Spanish drag performer

Hornella Góngora is the stage name of Javier Sevillano Jiménez, a Spanish drag performer known for competing on the third season of Drag Race España and the first season of Drag Race España All Stars.

== Career ==
The name Hornella Góngora comes from a combination of the name of her old pet, Hornella, and Calle Góngora, the name of the street she used to live on. She began doing drag in 2009 and was a part of the drag show Que trabaje Rita.
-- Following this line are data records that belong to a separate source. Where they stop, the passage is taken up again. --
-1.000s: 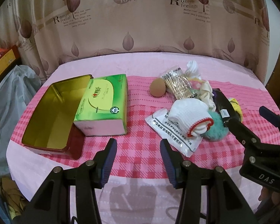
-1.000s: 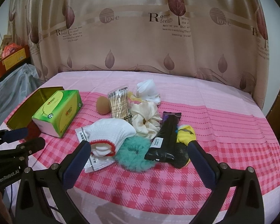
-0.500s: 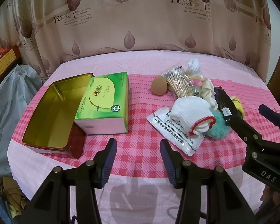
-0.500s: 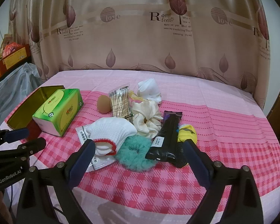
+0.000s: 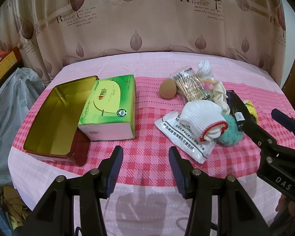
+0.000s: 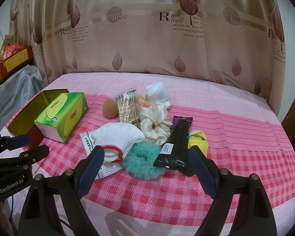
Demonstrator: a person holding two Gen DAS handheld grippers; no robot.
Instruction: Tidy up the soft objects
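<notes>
I read "GenRobot.AI" on my left gripper (image 6: 27, 147) and "DAS" on my right gripper (image 6: 145, 165). The left jaws stand apart over bare pink cloth (image 5: 147, 137); the right jaws are closing, nothing pressed between them, above the teal scrunchie (image 6: 143, 162). It lies among the soft pile, right of the green tissue box (image 5: 110, 106) and gold tin (image 5: 55, 116). Curtain (image 6: 147, 29) print: "love", "Romantic feelings".
</notes>
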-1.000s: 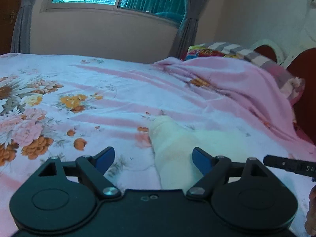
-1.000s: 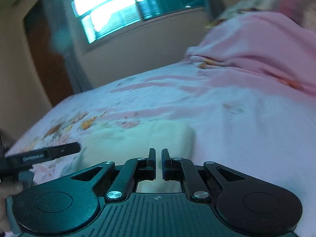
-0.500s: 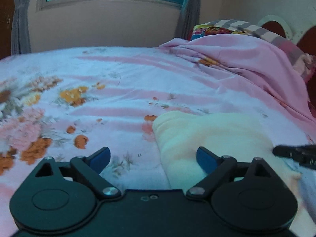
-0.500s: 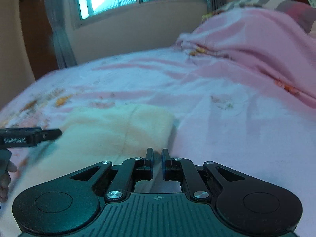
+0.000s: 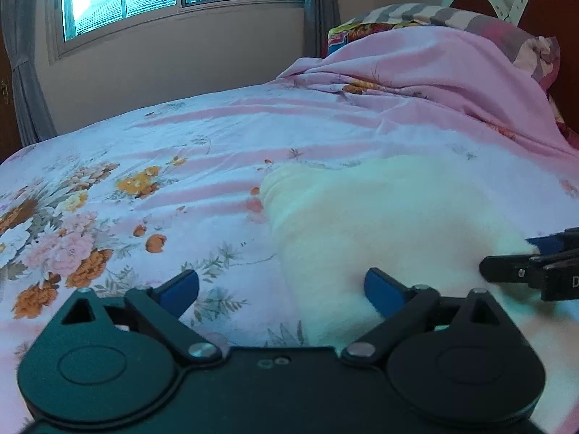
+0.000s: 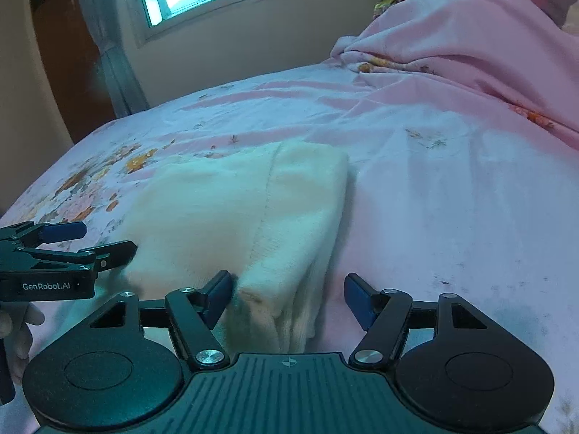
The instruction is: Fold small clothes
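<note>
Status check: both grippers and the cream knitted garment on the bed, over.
Left gripper open, empty. Right gripper opening, folded edge of the cream knitted garment between its jaws. Garment lies folded on the floral pink bedsheet. Nothing in the way.

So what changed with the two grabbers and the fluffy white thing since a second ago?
The right gripper was shut; its jaws are now opening, with the folded edge of the cream knit garment between them, not pinched. The garment shows wider in the left wrist view than before. The left gripper stayed open, and the garment stayed on the floral bedsheet.
</note>
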The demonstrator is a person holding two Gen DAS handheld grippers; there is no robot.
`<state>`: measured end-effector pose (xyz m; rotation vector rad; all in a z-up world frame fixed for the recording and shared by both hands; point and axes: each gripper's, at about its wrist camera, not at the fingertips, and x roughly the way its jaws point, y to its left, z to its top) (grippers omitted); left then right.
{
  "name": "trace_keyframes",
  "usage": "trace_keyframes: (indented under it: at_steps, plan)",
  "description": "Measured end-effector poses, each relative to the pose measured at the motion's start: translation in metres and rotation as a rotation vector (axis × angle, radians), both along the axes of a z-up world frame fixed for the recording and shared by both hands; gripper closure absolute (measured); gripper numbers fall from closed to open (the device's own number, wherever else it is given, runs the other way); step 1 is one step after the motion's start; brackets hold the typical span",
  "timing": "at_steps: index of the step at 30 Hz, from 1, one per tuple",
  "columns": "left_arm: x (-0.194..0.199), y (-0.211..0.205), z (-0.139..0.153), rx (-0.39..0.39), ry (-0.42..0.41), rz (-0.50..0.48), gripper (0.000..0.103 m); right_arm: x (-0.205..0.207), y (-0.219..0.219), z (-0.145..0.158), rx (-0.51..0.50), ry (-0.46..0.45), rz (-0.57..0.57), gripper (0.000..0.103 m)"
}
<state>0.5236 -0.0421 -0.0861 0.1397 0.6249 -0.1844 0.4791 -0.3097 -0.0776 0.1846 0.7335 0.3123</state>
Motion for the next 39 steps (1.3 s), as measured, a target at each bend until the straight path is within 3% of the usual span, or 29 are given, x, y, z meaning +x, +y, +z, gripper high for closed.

Some of her key artistic and professional inspirations are Mina Mazzini, Marlene Dietrich, and Rita Hayworth, as well as films by Spanish director Pedro Almodóvar.

In October 2016, she released her second song, "Amor irracional" (Irrational Love). In 2021, she had a small role in the Atresmedia movie Una Navidad con Samantha Hudson (Christmas with Samantha Hudson), in which she also performed the song "Vuelve a Casa Vuelve" (Come Home, Come Back) with fellow drag artists Kika Lorace, La Prohibida, and Gad Yola.

In 2023, Hornella Góngora joined the third season of reality television show Drag Race España, which premiered on April 16, 2023. In the fourth episode, for the "My Worst Self" runway, she presented a radical look that represented the chapter of her life in which she drew into herself after being diagnosed with HIV to spread a message of acceptance for people who are HIV-positive. Hornella Góngora became a top four finalist.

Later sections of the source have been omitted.